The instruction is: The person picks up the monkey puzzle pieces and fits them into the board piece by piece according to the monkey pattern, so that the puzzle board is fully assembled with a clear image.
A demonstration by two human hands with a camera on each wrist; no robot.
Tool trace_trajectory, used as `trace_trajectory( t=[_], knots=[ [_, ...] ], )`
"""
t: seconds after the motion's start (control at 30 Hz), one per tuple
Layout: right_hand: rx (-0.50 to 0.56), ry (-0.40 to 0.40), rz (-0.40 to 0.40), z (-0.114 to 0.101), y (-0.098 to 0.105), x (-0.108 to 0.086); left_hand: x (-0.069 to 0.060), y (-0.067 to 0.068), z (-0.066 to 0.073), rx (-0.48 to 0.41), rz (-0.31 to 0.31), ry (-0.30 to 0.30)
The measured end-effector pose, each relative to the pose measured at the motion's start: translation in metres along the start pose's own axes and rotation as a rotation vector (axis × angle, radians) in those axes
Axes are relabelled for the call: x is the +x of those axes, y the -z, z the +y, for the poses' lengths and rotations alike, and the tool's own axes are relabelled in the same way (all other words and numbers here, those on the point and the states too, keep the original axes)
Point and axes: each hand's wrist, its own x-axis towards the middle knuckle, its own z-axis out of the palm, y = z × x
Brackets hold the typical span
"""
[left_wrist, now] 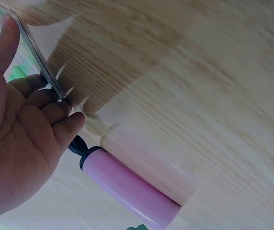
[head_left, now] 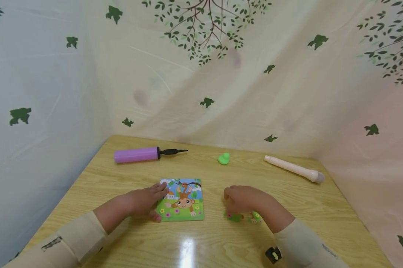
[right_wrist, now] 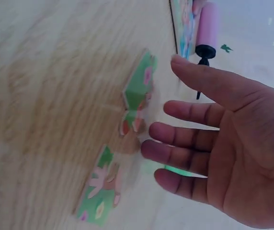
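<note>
A square picture puzzle [head_left: 182, 201] showing a monkey hanging over a meadow lies flat on the table. My left hand [head_left: 147, 201] rests along its left side, fingers at the upper corner and thumb near the lower one. In the left wrist view the fingertips touch the puzzle's edge [left_wrist: 39, 62]. Over loose puzzle pieces hovers my right hand [head_left: 245, 201], its fingers loosely bent and holding nothing. Beneath it lie a green piece with a pink flower [right_wrist: 139, 84], a small green and brown piece [right_wrist: 130, 122], and a piece with a monkey's hand and yellow flower [right_wrist: 98, 191].
Toward the back left lies a purple hand pump [head_left: 136, 155] with a black nozzle. A green toy duck [head_left: 224, 159] stands at the back middle. At the back right is a pale toy microphone [head_left: 293, 168]. A leaf-patterned curtain [head_left: 174, 74] closes off the table's back and sides.
</note>
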Motion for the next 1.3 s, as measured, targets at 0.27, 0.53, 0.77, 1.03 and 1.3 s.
trace_trajectory(
  t=[0.27, 0.53, 0.77, 1.03, 1.3],
  knots=[
    [0.010, -0.012, -0.052, -0.002, -0.011, -0.006, -0.002, 0.002, 0.002, -0.011, -0.007, -0.008],
    [-0.053, 0.078, 0.001, -0.010, -0.014, -0.003, 0.001, -0.001, 0.000, -0.010, -0.003, -0.009],
    [-0.076, 0.168, 0.038, -0.017, -0.017, 0.008, -0.001, 0.001, 0.001, -0.013, -0.002, -0.001],
    [-0.093, 0.244, 0.115, -0.027, -0.018, 0.022, -0.003, 0.004, 0.004, -0.023, -0.006, -0.002],
    [-0.156, 0.385, 0.192, -0.057, -0.012, 0.039, -0.003, 0.004, 0.002, -0.030, 0.005, -0.019]
  ],
)
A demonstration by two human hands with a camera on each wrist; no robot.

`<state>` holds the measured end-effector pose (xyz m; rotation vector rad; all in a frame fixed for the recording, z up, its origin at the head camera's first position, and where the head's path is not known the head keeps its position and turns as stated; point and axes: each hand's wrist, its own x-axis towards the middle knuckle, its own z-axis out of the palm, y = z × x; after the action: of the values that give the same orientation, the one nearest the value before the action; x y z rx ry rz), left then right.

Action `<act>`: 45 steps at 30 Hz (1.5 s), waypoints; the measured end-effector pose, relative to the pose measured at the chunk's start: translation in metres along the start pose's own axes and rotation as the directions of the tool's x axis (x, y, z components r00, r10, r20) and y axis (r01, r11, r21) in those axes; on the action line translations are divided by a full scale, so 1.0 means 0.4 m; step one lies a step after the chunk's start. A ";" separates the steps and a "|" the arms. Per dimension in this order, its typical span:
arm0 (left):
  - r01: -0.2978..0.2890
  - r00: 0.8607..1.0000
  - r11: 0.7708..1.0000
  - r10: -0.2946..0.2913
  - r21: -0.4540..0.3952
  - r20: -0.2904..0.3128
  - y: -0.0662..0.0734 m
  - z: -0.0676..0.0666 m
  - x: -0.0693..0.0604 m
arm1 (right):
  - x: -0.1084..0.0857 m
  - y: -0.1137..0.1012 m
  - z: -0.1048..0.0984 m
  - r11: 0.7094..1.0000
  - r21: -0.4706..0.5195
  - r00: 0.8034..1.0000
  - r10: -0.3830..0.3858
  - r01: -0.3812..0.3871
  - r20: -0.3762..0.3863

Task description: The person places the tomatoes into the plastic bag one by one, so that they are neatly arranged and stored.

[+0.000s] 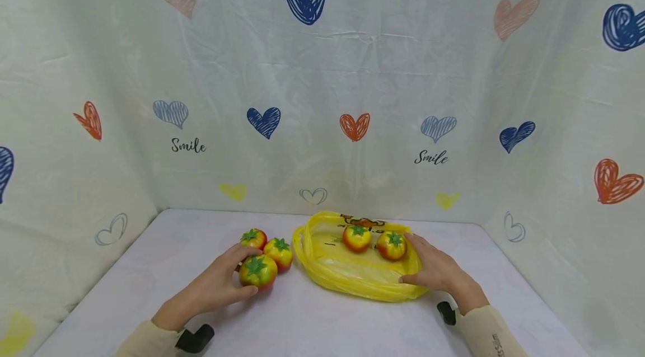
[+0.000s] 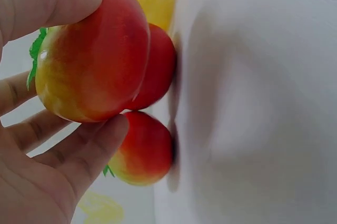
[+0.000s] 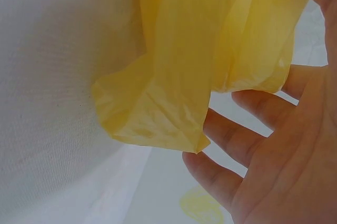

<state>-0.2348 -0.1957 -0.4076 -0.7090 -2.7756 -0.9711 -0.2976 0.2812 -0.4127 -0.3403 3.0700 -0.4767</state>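
Note:
My left hand (image 1: 218, 283) grips a red and yellow tomato with a green leafy top (image 1: 258, 271), thumb on one side and fingers on the other. In the left wrist view this held tomato (image 2: 95, 52) is raised off the table. Two more tomatoes, a near one (image 1: 279, 254) and a farther one (image 1: 253, 238), stand close behind it. A yellow plastic bag (image 1: 347, 284) lies spread with its mouth up, holding two tomatoes, one left (image 1: 356, 238) and one right (image 1: 392, 245). At the bag's right edge my right hand (image 1: 439, 268) rests with fingers spread, touching the plastic.
A white-covered table (image 1: 322, 329) carries everything. Behind it and along both sides hangs a pale curtain (image 1: 322, 66) printed with hearts. Dark wrist straps show at the left sleeve (image 1: 146, 340) and the right sleeve (image 1: 486, 329).

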 end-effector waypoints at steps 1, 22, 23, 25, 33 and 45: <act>-0.008 1.000 1.000 0.008 -0.001 -0.009 0.003 0.000 0.003 | 0.000 0.000 -0.001 1.000 -0.002 1.000 0.000 0.000 0.000; -0.111 0.993 0.994 0.111 0.001 -0.026 0.063 0.019 0.076 | -0.004 -0.003 -0.002 1.000 0.010 1.000 0.013 -0.013 0.007; -0.108 0.994 0.994 0.108 -0.004 -0.025 0.067 0.020 0.080 | -0.005 -0.003 -0.002 1.000 0.012 1.000 0.016 -0.016 0.007; -0.118 0.993 0.993 0.118 0.001 -0.029 0.073 0.022 0.088 | -0.006 -0.004 -0.002 1.000 0.010 1.000 0.012 -0.012 0.005; -0.155 0.986 0.987 0.157 0.028 -0.049 0.094 0.030 0.118 | 0.000 -0.005 0.001 1.000 0.008 1.000 -0.019 0.019 -0.010; -0.222 0.974 0.975 0.221 -0.001 -0.043 0.131 0.023 0.184 | 0.001 -0.004 0.001 1.000 0.007 1.000 0.004 -0.004 0.000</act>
<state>-0.2749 -0.1254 -0.3666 -0.9621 -2.5879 -0.9374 -0.2975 0.2795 -0.4124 -0.3339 3.0677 -0.4873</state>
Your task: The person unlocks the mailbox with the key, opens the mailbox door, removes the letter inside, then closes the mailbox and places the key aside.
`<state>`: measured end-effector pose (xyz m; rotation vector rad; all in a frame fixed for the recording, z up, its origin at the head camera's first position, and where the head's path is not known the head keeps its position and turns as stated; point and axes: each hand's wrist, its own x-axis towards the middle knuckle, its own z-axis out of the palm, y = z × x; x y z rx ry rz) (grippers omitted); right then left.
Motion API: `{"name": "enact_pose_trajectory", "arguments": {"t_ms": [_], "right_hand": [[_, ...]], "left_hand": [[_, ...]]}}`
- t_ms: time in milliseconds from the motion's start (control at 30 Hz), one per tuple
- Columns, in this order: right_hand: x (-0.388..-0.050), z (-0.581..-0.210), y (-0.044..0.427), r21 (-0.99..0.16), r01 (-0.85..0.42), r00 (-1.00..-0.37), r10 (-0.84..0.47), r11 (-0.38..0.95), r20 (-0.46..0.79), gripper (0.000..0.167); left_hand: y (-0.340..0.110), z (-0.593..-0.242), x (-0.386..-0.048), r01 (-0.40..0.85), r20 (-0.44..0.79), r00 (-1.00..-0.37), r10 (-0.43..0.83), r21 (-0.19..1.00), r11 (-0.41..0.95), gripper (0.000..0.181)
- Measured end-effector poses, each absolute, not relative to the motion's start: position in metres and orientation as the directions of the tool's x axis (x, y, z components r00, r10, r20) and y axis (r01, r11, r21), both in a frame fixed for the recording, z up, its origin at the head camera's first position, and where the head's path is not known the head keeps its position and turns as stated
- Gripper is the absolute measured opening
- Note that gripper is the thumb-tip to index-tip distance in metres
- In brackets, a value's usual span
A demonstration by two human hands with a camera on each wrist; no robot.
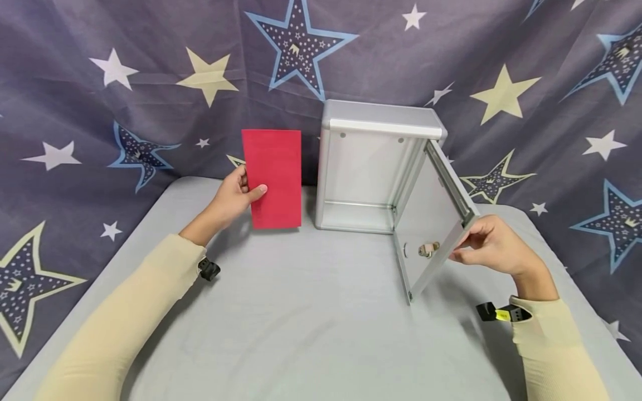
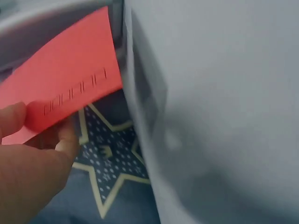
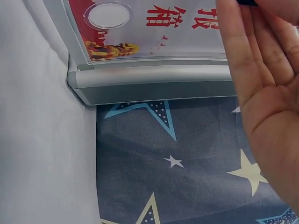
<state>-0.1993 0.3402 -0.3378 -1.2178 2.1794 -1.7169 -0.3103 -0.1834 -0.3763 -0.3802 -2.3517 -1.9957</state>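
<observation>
A red envelope (image 1: 277, 178) stands upright just left of the metal box (image 1: 383, 114); my left hand (image 1: 232, 196) pinches its left edge, thumb in front. In the left wrist view, a row of small printed boxes crosses the red envelope (image 2: 79, 65) near my left hand (image 2: 35, 172). The box's hinged door (image 1: 426, 223) stands open toward the front right, with a lock (image 1: 428, 249) on its inner face. My right hand (image 1: 494, 245) pinches the door's free edge. The right wrist view shows the door's printed outer face (image 3: 182, 28) beside my right hand (image 3: 266, 84).
Both the envelope and the box are at the back of a table covered in pale cloth (image 1: 301, 317). A dark curtain with stars (image 1: 165, 44) hangs behind and along both sides.
</observation>
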Motion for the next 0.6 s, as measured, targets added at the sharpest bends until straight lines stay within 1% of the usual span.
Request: {"name": "enact_pose_trajectory", "arguments": {"t_ms": [167, 300, 500, 600], "right_hand": [[-0.2, -0.339, 0.341, -0.854, -0.519, -0.67, -0.638, 0.036, 0.381, 0.028], [-0.2, -0.339, 0.341, -0.855, -0.516, -0.681, -0.632, 0.057, 0.369, 0.022], [-0.2, -0.34, 0.341, -0.857, -0.514, -0.675, -0.633, 0.037, 0.379, 0.019], [-0.2, -0.34, 0.341, -0.855, -0.517, -0.675, -0.633, 0.038, 0.38, 0.024]], "left_hand": [[-0.196, -0.38, -0.324, 0.04, 0.021, -0.985, 0.17, 0.993, 0.109, 0.04], [-0.199, -0.381, -0.331, -0.042, -0.076, -0.98, 0.186, 0.983, 0.18, 0.04], [-0.202, -0.385, -0.334, -0.113, -0.167, -0.964, 0.208, 0.963, 0.246, 0.045], [-0.203, -0.387, -0.334, -0.142, -0.214, -0.951, 0.223, 0.943, 0.3, 0.045]]}}
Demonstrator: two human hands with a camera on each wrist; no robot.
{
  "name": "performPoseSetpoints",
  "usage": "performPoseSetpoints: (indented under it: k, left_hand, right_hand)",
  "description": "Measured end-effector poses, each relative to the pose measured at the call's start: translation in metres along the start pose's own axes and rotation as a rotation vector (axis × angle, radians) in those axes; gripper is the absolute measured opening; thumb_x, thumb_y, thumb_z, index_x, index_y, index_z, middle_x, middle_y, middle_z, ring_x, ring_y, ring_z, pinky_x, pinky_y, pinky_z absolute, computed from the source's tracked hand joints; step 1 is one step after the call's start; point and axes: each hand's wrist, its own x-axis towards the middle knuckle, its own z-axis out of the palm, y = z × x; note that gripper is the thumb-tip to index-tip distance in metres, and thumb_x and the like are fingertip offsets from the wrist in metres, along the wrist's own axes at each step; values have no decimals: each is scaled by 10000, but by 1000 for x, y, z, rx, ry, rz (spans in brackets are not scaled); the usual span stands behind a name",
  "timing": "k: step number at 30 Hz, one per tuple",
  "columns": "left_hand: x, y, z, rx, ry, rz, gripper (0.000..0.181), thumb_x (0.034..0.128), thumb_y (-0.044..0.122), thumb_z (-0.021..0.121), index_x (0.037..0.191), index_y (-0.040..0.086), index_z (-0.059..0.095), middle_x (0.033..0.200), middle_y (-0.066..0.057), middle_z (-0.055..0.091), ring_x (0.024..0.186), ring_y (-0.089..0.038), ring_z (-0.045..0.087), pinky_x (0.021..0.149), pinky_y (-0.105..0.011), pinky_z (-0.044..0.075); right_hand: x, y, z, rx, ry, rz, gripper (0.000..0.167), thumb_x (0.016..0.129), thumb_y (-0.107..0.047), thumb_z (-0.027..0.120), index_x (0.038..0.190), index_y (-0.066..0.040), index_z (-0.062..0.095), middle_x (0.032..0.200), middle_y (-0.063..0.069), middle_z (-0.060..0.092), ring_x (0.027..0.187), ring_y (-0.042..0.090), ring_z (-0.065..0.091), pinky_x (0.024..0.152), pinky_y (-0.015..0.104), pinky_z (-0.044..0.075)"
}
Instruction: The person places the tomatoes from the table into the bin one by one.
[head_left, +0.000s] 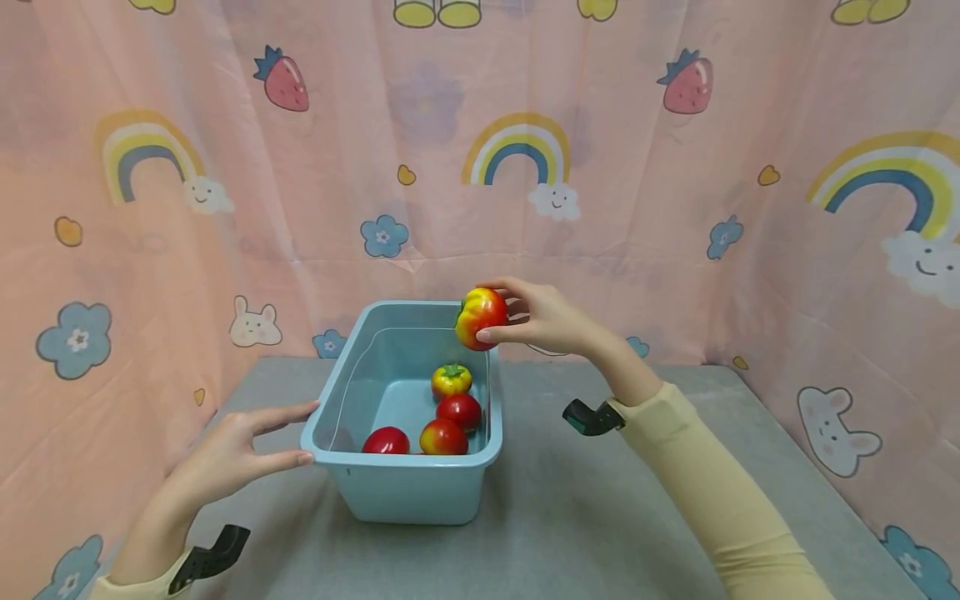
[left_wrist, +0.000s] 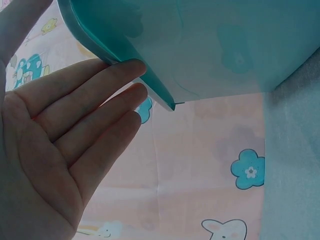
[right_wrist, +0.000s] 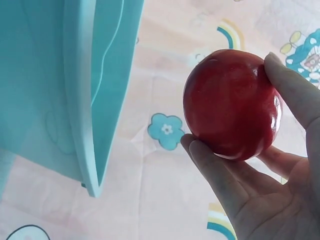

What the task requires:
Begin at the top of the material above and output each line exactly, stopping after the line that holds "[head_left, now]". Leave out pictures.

Written solution:
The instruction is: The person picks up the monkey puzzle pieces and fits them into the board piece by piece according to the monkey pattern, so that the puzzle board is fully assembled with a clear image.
A demonstration by two human hands with a camera on each wrist; no robot.
Tool trace_trajectory, used as `trace_trajectory( t=[_], knots=[ [_, ...] ], )`
"""
t: seconds after the motion's start (control at 30 Hz), one per tuple
Layout: right_hand: rx (-0.50 to 0.56), ry (-0.40 to 0.40), rz (-0.40 to 0.40), z (-0.114 to 0.101), y (-0.098 to 0.105), x (-0.108 to 0.086); left_hand: x (-0.069 to 0.060), y (-0.067 to 0.068), z (-0.066 to 0.073), rx (-0.48 to 0.41), rz (-0.31 to 0.31), ry (-0.30 to 0.30)
The measured end-effector pose, each relative to the pose measured at the motion's start: translation in metres along the start pose's own axes and rotation as a rotation vector (axis × angle, radians) in those axes
Axes are relabelled for the call: x is the +x of those axes, y the -z, z the +y, for the poses' lengths and rotations alike, and the tool's own axes are relabelled in the same way (all other words and numbers here, those on the point and the states too, keep the original axes)
Point and axes: each hand's wrist, its own x-axis towards the middle knuckle, its own z-axis out of the palm, y = z × x
Brackets hold the typical span
"""
[left_wrist, now] 
[head_left, now] 

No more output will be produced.